So long and thanks for all the defishits

I’ve been a bit distracted over the past week setting up a wee side project* but what do you know, the omens were right: comfortably within the two-week period after fronting the media to say that any talk of a leadership change was rubbish, a major political party is changing leaders.

I’m just so bloody glad it’s not Labour this time.

Nobody would believe for a second that I have any kind of inside knowledge on the factions and agendas of the blue team, and I just don’t have the sheer gall of a Matthew Hooton to make things up and count it a success if people squawk at it. So what to say?

There’s been an upsurge in mischievous #crushingforCollins tweets from the left, and a huge amount of tea-leaf reading and bold predictions from the press gallery, who know that being the person to call the result early means bragging rights for life, while being one of the many calling it wrong will vanish like tears in the rain.  The broad consensus puts Collins, Bridges and Kaye at the top of the list – the arguments for each, respectively, “because nothing can stop her”, “because he’s comparatively fresh-faced but experienced” and “because she kind of fits the Jacinda mould”.

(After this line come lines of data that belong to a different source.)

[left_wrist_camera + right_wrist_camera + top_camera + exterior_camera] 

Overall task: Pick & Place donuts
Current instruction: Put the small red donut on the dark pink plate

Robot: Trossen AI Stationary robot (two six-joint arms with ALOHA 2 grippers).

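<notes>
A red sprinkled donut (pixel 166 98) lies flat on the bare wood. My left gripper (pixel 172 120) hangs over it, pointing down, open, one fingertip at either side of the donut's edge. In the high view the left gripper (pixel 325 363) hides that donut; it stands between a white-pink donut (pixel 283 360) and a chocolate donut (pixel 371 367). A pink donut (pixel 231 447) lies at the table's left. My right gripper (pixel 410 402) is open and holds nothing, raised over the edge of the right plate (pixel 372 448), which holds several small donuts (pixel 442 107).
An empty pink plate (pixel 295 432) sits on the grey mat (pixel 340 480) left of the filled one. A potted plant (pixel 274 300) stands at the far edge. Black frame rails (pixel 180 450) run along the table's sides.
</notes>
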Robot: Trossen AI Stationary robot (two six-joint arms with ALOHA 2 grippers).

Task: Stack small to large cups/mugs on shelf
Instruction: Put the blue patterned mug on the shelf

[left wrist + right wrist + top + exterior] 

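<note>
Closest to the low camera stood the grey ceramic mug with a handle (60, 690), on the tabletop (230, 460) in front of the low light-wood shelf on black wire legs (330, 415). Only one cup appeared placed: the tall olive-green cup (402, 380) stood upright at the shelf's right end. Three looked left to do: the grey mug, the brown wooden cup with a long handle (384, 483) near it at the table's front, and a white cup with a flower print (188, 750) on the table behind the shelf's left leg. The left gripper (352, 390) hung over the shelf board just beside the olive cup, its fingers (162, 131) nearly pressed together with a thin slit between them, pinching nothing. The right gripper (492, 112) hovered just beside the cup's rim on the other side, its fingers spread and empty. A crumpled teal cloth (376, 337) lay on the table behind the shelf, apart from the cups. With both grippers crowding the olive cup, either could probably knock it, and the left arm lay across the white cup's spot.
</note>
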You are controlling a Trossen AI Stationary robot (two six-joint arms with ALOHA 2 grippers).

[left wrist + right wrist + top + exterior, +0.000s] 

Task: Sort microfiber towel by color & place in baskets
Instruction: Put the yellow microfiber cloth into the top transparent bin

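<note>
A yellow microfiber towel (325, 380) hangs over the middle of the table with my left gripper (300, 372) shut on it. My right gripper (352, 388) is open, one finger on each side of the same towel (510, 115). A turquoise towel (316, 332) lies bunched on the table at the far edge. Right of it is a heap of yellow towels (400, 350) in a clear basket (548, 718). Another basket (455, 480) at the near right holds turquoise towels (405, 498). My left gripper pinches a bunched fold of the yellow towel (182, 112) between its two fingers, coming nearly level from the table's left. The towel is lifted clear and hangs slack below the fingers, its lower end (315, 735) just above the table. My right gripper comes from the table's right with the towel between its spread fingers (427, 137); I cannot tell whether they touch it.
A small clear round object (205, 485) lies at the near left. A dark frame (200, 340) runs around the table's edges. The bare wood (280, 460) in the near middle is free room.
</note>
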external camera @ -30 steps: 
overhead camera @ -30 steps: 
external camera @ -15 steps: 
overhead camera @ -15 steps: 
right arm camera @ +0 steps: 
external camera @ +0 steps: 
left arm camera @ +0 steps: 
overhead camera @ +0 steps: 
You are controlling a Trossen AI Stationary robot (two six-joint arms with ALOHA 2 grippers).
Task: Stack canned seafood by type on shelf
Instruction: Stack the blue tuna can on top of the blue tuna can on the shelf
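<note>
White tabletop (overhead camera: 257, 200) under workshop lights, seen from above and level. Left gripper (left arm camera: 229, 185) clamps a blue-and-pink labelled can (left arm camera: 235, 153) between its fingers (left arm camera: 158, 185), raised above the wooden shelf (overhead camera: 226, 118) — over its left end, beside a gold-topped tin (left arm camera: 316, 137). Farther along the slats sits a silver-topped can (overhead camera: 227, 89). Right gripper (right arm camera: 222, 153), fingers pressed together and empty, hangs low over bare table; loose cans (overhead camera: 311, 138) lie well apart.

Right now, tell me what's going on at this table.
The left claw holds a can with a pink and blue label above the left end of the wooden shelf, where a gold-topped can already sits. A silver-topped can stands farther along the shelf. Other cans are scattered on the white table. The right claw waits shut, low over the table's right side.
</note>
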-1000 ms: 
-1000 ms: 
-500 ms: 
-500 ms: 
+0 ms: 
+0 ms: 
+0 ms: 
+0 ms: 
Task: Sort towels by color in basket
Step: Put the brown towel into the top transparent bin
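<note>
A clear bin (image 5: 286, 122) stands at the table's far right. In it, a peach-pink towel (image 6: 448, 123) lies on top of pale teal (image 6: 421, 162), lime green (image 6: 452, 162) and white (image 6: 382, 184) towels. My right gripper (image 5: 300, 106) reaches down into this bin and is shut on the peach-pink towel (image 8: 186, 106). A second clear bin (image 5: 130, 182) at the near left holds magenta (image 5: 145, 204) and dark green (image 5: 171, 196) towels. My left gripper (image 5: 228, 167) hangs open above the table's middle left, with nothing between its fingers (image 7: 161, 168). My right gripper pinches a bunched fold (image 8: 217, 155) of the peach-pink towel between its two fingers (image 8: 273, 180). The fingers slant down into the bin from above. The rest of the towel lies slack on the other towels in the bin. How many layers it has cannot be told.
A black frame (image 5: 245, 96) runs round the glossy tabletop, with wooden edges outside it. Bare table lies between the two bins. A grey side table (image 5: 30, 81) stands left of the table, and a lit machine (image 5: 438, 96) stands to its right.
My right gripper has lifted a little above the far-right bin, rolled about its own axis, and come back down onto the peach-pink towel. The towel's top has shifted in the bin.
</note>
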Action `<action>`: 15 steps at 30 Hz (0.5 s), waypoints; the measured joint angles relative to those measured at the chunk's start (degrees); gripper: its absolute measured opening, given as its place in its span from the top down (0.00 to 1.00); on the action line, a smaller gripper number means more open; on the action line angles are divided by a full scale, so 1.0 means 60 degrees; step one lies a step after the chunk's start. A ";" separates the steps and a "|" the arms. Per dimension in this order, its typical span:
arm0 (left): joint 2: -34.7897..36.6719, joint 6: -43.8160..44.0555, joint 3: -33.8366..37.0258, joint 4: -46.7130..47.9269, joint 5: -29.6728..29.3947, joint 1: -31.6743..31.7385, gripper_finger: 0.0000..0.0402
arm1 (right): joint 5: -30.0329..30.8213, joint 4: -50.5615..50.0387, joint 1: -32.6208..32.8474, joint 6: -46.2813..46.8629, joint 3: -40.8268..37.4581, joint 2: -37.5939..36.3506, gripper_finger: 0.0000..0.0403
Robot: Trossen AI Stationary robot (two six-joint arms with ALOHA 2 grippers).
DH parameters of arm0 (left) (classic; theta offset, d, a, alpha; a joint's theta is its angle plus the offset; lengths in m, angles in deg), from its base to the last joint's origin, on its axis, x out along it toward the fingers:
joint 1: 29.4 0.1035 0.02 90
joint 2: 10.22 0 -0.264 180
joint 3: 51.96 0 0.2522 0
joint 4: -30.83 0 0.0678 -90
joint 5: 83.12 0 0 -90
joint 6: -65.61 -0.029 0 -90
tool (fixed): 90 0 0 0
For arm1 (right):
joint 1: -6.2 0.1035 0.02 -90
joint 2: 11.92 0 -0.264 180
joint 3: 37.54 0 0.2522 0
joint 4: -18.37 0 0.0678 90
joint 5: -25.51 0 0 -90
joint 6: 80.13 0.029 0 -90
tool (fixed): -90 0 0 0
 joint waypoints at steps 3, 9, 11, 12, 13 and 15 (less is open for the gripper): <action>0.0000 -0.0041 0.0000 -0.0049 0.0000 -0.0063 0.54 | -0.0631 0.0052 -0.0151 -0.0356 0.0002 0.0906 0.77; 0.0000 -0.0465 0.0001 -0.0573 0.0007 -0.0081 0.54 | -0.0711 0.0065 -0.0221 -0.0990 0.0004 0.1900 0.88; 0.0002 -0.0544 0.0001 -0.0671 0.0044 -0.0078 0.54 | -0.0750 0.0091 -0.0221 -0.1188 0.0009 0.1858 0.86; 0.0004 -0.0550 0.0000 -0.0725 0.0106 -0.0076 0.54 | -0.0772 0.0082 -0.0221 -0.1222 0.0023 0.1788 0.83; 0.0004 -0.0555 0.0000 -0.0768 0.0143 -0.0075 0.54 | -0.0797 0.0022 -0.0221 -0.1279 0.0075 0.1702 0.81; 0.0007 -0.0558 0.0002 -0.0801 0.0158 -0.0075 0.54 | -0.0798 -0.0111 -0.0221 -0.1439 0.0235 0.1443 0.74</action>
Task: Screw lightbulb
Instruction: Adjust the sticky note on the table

But who knows? And does it matter? The National Party, despite holding on to their polling numbers for the time being, don’t seem to know what to do with themselves. Since Key stepped down at the end of 2016, they’ve been in a holding pattern in terms of strategy, and entirely failed to re-jig their campaign to account for having a very different leader at the helm. And none of the possible contenders – not even the outside bets – seem to have Key’s sorcerous mix of affability, Teflon coating and unthreatening blandness. Certainly not Collins. Certainly not Bridges:

Ultimately, it’s the Catholics I feel sorry for. When Bill became Prime Minister for a  blessed few months, there was a sudden flurry of activity from the marriage-is-sacred, pregnancy-a-duty corner of the National Party – a corner which has seriously kept to itself for the past decade. They clearly saw their moment, nominating candidates in very safe seats, like Simeon Brown, former President of the student group ProLife Auckland, in Pakuranga and Chris Penk – who believes “a baby should have as many human rights inside the womb as it did outside of it” – in Key’s old stomping ground of Helensville.

But Bill was their only shot. As far as I know – and like I said, I’m no expert on the internal workings of the National Party – none of the genuine contenders for the leadership come from that side of the altar. They might placate them by promising not to advance abortion law reform or to repeal assisted suicide, should Seymour’s bill go through, but that’s never enough for extremist religious types. For a brief glimmering moment, they might have thought they were going to get genuine conservative change. And it’s gone. And all they have left is a party possibly on the brink of schism (which wouldn’t be the worst idea, electorally speaking) and a pregnant 37-year-old socialist* in the Beehive.

Poor things.

But what to say of Bill, now he’s off? The Prime Minister and others have made the usual polite noises about “his service” and the deep mutual respect all politicians theoretically have even for those on the other side of the spectrum. The meme has always been that he was a fantastic Minister of Finance (they all have to be, after Rob Muldoon) and he kept the country running (because we kid ourselves that “the economy” is a fickle and temperamental demigod who must be bound from doing harm by arcane ritual, published in bright blue covers and distributed to the priesthood during the sacred time of “the Budget lock-in”).

I say: this is a man who, despite professing a deep spiritual faith in a saviour whose paramount message was of love, compassion and mutual care, spent decades hammering the message that only money mattered. That the only measure of success and health for our country was balancing the books and making the numbers come out right at the end. And he couldn’t even do that. He failed by his own calculating, cold-hearted metrics, and did immense damage to the people of this country in the process.

Jog on, Bill.

~

*I just launched a YouTube channel for snarky reviews of romance novels. If that sounds like your kind of thing, head on over to Op Shop Romance.

2 Replies to “So long and thanks for all the defishits”

  1. DD (double dipper) Simon (as in simony) English is a Treasury robot, always has been. Treasury deals in hypothetical ideas with little or no relationship with reality.